====== Data section

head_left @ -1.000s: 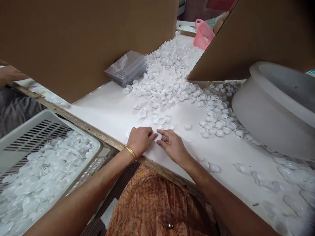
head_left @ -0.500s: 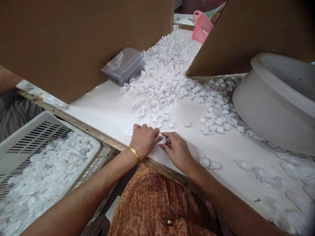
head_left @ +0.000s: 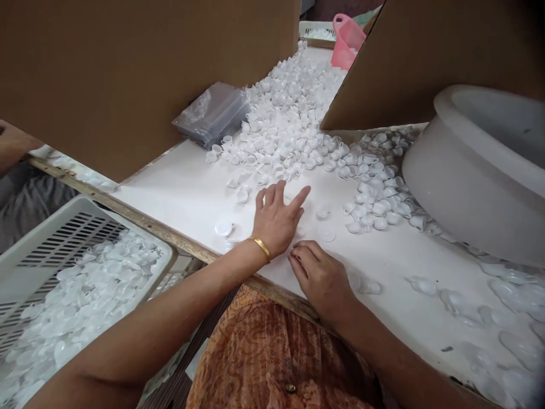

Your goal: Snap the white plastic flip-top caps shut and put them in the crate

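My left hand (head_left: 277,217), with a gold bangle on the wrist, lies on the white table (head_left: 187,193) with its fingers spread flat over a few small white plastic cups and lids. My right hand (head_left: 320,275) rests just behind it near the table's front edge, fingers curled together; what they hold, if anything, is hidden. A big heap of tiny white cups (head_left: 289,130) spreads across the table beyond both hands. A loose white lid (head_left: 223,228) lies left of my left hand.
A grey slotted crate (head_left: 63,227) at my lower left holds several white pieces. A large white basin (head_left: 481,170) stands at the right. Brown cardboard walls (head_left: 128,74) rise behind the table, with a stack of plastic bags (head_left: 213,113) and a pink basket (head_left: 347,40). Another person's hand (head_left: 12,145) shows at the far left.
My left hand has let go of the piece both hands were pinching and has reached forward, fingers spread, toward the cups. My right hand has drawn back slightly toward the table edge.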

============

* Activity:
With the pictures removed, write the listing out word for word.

* Expected output:
head_left @ -1.000s: 
head_left @ -0.500s: 
head_left @ +0.000s: 

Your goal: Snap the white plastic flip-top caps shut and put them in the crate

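My left hand (head_left: 277,217), with a gold bangle on the wrist, lies on the white table (head_left: 187,193) with its fingers spread flat over a few small white plastic cups and lids. My right hand (head_left: 320,275) rests just behind it near the table's front edge, fingers curled together; what they hold, if anything, is hidden. A big heap of tiny white cups (head_left: 289,130) spreads across the table beyond both hands. A loose white lid (head_left: 223,228) lies left of my left hand.
A grey slotted crate (head_left: 63,227) at my lower left holds several white pieces. A large white basin (head_left: 481,170) stands at the right. Brown cardboard walls (head_left: 128,74) rise behind the table, with a stack of plastic bags (head_left: 213,113) and a pink basket (head_left: 347,40). Another person's hand (head_left: 12,145) shows at the far left.
My left hand has let go of the piece both hands were pinching and has reached forward, fingers spread, toward the cups. My right hand has drawn back slightly toward the table edge.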

No more output will be added to the exercise.